Standing on a thick branch of a white birch tree, my right arm wrapped around its trunk, I looked down over the wetland, searching for the long neck and sharp beak of a great blue heron. The giant bird had soared overhead while my co-worker John Holyoke and I had been standing on the side of the road at the south entrance of Katahdin Woods and Waters National Monument on Aug. 10, and we watched as it disappeared somewhere in the tall grasses and dead trees lining Sandbank Stream.
We’d been looking for moose, but during our two-day exploration of the conserved land, we had no luck finding the hulking creature. We did, however, find proof of its presence. Moose tracks could be found stamped into the gravel of Katahdin Loop Road — a 16-mile road that forms a loop through the south end of the monument — and piles of moose droppings were scattered along the trails we walked.
The heron was nowhere in sight. I dropped down from my perch on the tree and scrambled up a steep slope to the road, where I waved at two passing trucks. I then walked up the road to where John had parked his vehicle.
“No luck,” I told John as I climbed into the passenger side of his SUV.
We had multiple assignments to fulfill while in the national monument, and finding and photographing wildlife was one of them.
As we continued driving along Katahdin Loop Road, I stared out the open window, searching the wetland below through gaps in the trees — and there it was, the heron. John pulled over and I jumped out of the vehicle, managing to snap one photograph of the bird with my 300-mm lens before it took flight and headed upstream, toward Deasey Ponds. I was surprised I’d disturbed the animal from so far away, but from my experience, great blue herons are easy to spook. They have great eyesight and need plenty of space.
When it comes to watching and photographing wildlife, it’s tricky to decide how close to approach an animal. There is a “rule of thumb,” a trick that I learned while attending a Leave No Trace course a few years ago. You hold your thumb up in front of your face, arm outstretched, and it the creature your watching can’t be covered entirely by your thumb, you’re too close.
That’s a great start, but it’s not that simple. Different animals detect and tolerate human presence in different ways. For example, the heron clearly detected me and decided to flee, even though I certainly could have covered the bird with my thumb from my location on the road. A moose, on the other hand, probably wouldn’t have even known I was there — unless it caught my scent. Moose have a great sense of smell and terrible eyesight.
But again, we didn’t see a moose. And we would have settled for a black bear, but we didn’t see one of those either. We did, however, notice several piles of bear scat on the trails and the loop road. It being the height of blueberry season, the scat was dark blue and filled with berries.
While the large, iconic creatures of the north Maine woods refused to make an appearance during our trip, we spotted plenty of other wildlife in the national monument.
“I’ve seen more snakes today than in the past 20 years,” John said as we walked along an easy hiking trail along an esker, a glacial deposit of sand and gravel that forms a steep ridge.

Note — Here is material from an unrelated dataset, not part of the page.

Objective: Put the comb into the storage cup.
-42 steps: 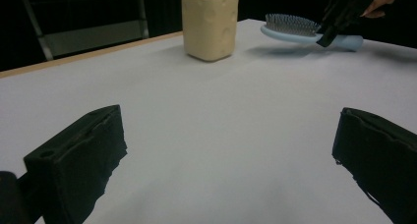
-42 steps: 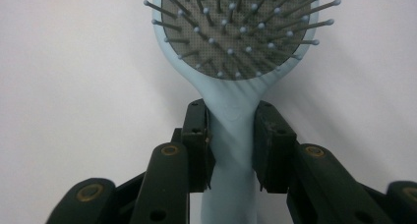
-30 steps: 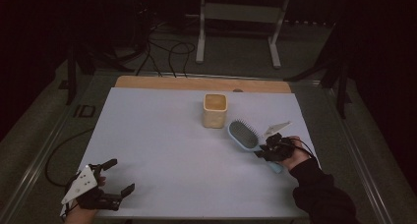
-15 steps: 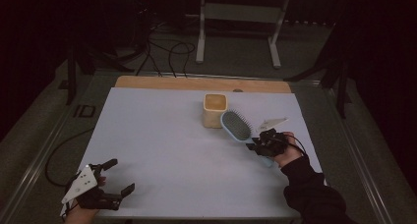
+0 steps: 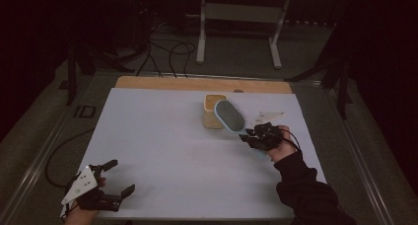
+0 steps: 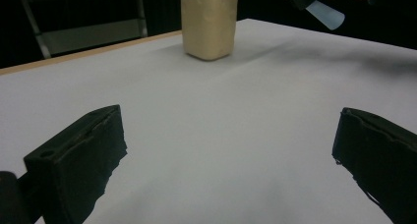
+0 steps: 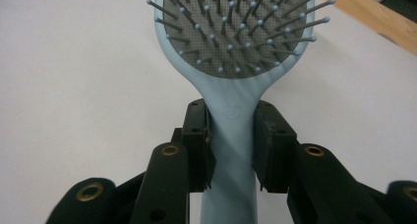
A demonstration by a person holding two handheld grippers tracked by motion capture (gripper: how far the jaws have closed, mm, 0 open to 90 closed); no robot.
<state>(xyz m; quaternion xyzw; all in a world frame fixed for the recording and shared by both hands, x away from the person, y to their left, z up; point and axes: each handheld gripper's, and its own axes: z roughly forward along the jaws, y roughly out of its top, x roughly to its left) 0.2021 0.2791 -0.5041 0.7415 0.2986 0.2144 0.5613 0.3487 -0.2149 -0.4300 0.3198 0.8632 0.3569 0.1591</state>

We saw at least five garter snakes of various sizes during our two-day trip, as well as a wood frog and two young toads. Every time I heard a rustle by my feet, I bent down to find either a frog or a snake making its escape. We also spotted a variety of songbirds, many of which were listed on the new interpretive map of the Katahdin Loop Road released last week by the nonprofit group Friends of Katahdin Woods and Waters National Monument. The map is available online and at several locations near the national monument, including the Patten Lumbermen’s Museum.
The most exciting wildlife sighting during the trip, for me at least, was an insect.
We had stopped to photograph a sign on the loop road when a flurry of orange drew my eyes to the wildflowers in the ditch. With my camera, I slowly crept forward to find a monarch butterfly posing on a cluster of white flowers. (I later double-checked to make sure the butterfly wasn’t a viceroy, a species that looks a lot like a monarch but has some differences.) Once quite common in Maine, monarch butterflies have all but disappeared from the state in recent years. Entomologists say their decline is due to several factors, including deforestation of their wintering habitat in Mexico and pesticide use throughout the United States.
This year, monarchs may be having a bit of a comeback. In the spring, monarchs migrated to the Charlotte Rhoades Park and Butterfly Garden in Southwest Harbor for the first time in eight years. So understandably, I was excited to spot one up in national monument, feeding on the wildflowers lining the logging roads.
As we drove the entire loop road, I saw at least two more monarchs, along with a variety of other butterflies, moths and bees. The experience reminded me that sometimes, when wildlife seems scarce, you just have to take a closer look and it’s right under your nose.